INSTRUCTIONS FOR THE TASK | Word for word, transcribe the listing that follows, minus any pictures.

DATA |

*** Block opens ***

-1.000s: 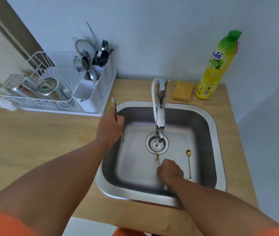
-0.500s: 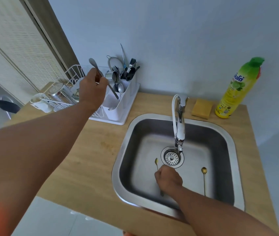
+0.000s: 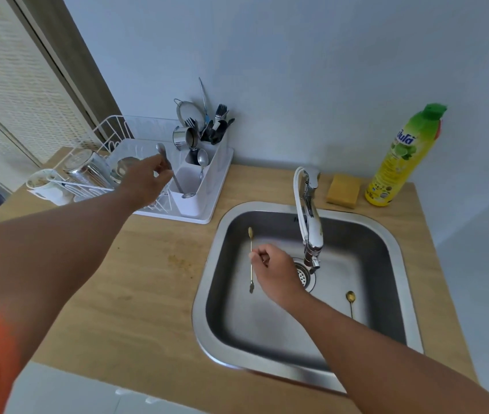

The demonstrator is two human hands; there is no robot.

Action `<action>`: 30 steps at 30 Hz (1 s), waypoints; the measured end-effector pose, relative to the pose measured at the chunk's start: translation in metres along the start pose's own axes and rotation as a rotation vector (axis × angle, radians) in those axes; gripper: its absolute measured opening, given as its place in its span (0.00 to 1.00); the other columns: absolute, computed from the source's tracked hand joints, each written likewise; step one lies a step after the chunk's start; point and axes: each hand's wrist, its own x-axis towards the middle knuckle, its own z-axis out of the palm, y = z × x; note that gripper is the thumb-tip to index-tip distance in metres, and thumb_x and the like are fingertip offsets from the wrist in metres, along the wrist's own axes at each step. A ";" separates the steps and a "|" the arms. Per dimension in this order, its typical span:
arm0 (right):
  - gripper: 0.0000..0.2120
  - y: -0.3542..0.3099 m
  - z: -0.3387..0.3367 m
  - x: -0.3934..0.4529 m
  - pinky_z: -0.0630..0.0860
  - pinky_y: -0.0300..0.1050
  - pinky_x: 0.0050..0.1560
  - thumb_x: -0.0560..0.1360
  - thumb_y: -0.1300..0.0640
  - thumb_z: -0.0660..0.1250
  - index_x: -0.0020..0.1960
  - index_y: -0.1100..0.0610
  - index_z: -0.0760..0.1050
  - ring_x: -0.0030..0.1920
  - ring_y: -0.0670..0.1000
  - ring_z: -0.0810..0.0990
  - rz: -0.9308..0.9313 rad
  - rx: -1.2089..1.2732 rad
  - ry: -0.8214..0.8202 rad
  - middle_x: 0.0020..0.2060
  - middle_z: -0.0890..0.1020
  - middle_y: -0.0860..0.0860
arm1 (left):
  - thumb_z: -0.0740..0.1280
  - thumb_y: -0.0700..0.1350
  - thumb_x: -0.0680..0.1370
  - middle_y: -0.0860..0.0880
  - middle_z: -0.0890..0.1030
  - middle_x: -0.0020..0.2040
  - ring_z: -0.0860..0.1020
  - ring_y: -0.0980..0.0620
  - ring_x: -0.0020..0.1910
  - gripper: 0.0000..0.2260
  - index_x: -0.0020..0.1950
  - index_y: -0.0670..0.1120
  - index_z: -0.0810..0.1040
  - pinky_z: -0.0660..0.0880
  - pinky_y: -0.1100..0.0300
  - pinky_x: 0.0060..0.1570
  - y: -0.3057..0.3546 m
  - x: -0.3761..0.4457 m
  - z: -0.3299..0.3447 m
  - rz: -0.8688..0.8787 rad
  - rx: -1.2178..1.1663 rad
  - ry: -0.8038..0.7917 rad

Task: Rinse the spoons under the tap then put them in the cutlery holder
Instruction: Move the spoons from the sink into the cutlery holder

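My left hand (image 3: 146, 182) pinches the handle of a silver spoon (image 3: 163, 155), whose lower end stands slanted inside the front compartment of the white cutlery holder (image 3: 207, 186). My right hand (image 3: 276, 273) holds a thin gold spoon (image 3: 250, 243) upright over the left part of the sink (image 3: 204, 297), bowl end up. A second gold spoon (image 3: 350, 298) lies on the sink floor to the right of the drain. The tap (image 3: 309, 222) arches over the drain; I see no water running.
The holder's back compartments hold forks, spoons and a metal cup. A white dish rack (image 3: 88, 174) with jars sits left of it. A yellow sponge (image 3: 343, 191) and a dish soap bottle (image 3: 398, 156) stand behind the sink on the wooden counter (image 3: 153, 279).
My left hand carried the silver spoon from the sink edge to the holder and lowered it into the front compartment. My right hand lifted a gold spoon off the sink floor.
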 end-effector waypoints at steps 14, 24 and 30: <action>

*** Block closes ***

TASK ANSWER |
-1.000s: 
-0.500s: 
+0.000s: 

The demonstrator is two human hands; there is no robot.

Action `<action>`: 30 steps at 30 Hz (1 s), waypoints; the measured end-effector pose, relative to the pose measured at the chunk's start: translation in metres along the start pose's own axes and rotation as a rotation vector (axis × angle, radians) in those axes; gripper: its absolute measured opening, given as its place in its span (0.00 to 1.00); the other columns: absolute, computed from the source's tracked hand joints, each written likewise; step one lies a step after the chunk's start; point and axes: each hand's wrist, its own x-axis towards the middle knuckle, its own z-axis out of the palm, y = z × x; note that gripper is the thumb-tip to index-tip distance in metres, and thumb_x and the like are fingertip offsets from the wrist in metres, along the wrist's own axes at each step. A ";" separates the steps and a "|" the arms. Per dimension in this order, its typical span:
arm0 (right):
  - gripper: 0.0000..0.2120
  - y: -0.3542..0.3099 m
  - z: -0.3387..0.3367 m
  - x: -0.3934..0.4529 m
  - pinky_z: -0.0630..0.0860
  - pinky_y: -0.0300..0.1050
  - pinky_x: 0.0050..0.1560
  - thumb_x: -0.0560..0.1360
  - thumb_y: -0.1300..0.0640
  - thumb_z: -0.0660..0.1250
  - index_x: -0.0020..0.1960
  - index_y: -0.1100..0.0610
  - index_z: -0.0760..0.1050
  - ring_x: -0.0030..0.1920
  - ring_y: -0.0670..0.1000
  - ring_z: -0.0810..0.0990
  - rz: -0.9308..0.9313 rad
  - rx: -1.2089..1.2732 rad
  - ry: -0.8214..0.8202 rad
  - middle_x: 0.0020..0.2060
  - middle_z: -0.0890..0.1020
  - middle_y: -0.0860..0.0860
arm1 (left):
  - thumb_z: -0.0740..0.1280
  - thumb_y: -0.0700..0.1350
  - thumb_x: -0.0680..0.1370
  - middle_y: -0.0860..0.0880
  - middle_z: -0.0890..0.1030
  - middle_x: -0.0020..0.2040
  - ring_z: -0.0860..0.1020
  - ring_y: -0.0980..0.0620
  - ring_x: -0.0020..0.1910
  - gripper: 0.0000..0.2260
  - index_x: -0.0020..0.1950
  - index_y: -0.0670..0.1120
  - index_z: -0.0810..0.1040
  - pinky_z: -0.0660..0.0880
  - pinky_y: -0.1100..0.0300
  - pinky_x: 0.0060..0.1570
  - y: -0.3057..0.3546 m
  - x: -0.3761..0.4457 m
  - z: -0.3299..0.3447 m
  - rz: -0.8688..0.8787 rad
  - rx: -1.2178..1.1663 rad
  - ry: -0.8038..0.7917 rad

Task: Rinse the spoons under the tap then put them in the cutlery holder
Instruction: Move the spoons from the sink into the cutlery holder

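My left hand (image 3: 146, 182) pinches the handle of a silver spoon (image 3: 163, 155), whose lower end stands slanted inside the front compartment of the white cutlery holder (image 3: 207, 186). My right hand (image 3: 276, 273) holds a thin gold spoon (image 3: 250, 243) upright over the left part of the sink (image 3: 204, 297), bowl end up. A second gold spoon (image 3: 350, 298) lies on the sink floor to the right of the drain. The tap (image 3: 309, 222) arches over the drain; I see no water running.
The holder's back compartments hold forks, spoons and a metal cup. A white dish rack (image 3: 88, 174) with jars sits left of it. A yellow sponge (image 3: 343, 191) and a dish soap bottle (image 3: 398, 156) stand behind the sink on the wooden counter (image 3: 153, 279).
My left hand carried the silver spoon from the sink edge to the holder and lowered it into the front compartment. My right hand lifted a gold spoon off the sink floor.
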 end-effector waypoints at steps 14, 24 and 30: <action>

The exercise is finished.